■ **Problem statement**
Quote the lines below from the one containing "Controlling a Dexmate" to the final line, both ends included; exclude the pictures.
————
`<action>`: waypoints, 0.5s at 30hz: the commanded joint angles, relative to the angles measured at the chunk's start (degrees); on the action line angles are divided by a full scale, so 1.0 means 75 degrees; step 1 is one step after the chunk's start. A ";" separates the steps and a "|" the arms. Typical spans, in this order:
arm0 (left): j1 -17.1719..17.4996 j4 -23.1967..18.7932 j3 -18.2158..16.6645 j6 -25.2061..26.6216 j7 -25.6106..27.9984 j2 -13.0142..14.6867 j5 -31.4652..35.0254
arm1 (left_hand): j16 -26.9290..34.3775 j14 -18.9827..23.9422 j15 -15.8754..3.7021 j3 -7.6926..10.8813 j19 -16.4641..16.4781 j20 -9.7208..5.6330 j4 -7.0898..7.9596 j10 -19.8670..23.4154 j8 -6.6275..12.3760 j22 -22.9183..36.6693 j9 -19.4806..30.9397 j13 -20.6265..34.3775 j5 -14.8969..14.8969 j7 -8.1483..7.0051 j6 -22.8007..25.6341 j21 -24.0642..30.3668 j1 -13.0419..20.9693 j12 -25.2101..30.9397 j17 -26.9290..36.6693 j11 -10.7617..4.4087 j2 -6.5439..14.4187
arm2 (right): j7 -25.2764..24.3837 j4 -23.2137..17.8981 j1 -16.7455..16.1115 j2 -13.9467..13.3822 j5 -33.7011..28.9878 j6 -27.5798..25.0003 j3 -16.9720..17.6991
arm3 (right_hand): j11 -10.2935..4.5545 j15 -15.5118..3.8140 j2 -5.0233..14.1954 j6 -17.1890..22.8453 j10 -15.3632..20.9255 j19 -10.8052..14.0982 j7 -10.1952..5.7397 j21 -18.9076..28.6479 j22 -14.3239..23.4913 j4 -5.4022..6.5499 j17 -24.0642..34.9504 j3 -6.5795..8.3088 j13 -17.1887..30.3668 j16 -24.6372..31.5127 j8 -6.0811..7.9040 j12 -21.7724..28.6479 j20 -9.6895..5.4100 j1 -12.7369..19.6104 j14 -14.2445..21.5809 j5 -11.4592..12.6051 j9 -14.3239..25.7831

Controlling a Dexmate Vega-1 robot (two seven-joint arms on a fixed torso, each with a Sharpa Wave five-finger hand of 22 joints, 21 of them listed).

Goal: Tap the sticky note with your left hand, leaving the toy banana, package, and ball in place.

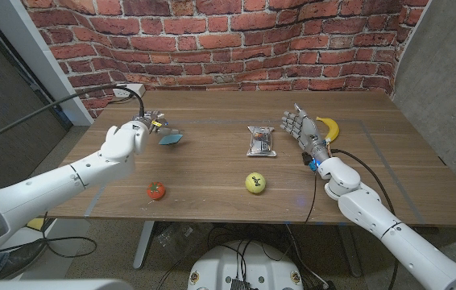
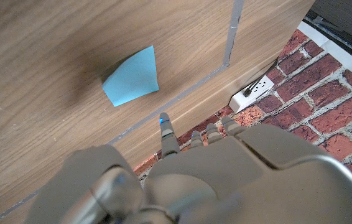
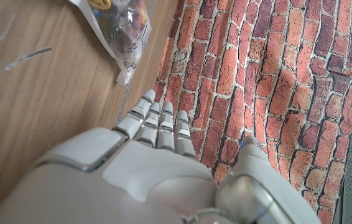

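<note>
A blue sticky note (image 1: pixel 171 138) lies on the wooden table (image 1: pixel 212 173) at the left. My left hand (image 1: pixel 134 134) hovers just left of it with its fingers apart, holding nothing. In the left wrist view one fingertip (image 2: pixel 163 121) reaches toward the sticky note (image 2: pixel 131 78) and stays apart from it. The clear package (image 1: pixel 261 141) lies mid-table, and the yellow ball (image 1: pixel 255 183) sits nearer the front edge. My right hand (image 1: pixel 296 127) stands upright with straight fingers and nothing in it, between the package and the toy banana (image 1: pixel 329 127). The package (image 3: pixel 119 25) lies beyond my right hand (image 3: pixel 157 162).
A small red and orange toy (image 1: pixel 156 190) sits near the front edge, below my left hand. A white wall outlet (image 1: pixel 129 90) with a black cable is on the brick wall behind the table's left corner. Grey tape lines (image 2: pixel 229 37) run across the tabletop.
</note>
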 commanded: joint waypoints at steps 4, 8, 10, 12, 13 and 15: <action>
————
■ **Reply to the exercise**
Controlling a Dexmate Vega-1 robot (two seven-joint arms on a fixed torso, each with a Sharpa Wave five-finger hand of 22 joints, 21 of them listed).

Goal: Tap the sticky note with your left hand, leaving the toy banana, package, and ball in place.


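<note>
A blue sticky note (image 1: pixel 171 138) lies on the wooden table (image 1: pixel 212 173) at the left. My left hand (image 1: pixel 134 134) hovers just left of it with its fingers apart, holding nothing. In the left wrist view one fingertip (image 2: pixel 163 121) reaches toward the sticky note (image 2: pixel 131 78) and stays apart from it. The clear package (image 1: pixel 261 141) lies mid-table, and the yellow ball (image 1: pixel 255 183) sits nearer the front edge. My right hand (image 1: pixel 296 127) stands upright with straight fingers and nothing in it, between the package and the toy banana (image 1: pixel 329 127). The package (image 3: pixel 119 25) lies beyond my right hand (image 3: pixel 157 162).
A small red and orange toy (image 1: pixel 156 190) sits near the front edge, below my left hand. A white wall outlet (image 1: pixel 129 90) with a black cable is on the brick wall behind the table's left corner. Grey tape lines (image 2: pixel 229 37) run across the tabletop.
</note>
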 commanded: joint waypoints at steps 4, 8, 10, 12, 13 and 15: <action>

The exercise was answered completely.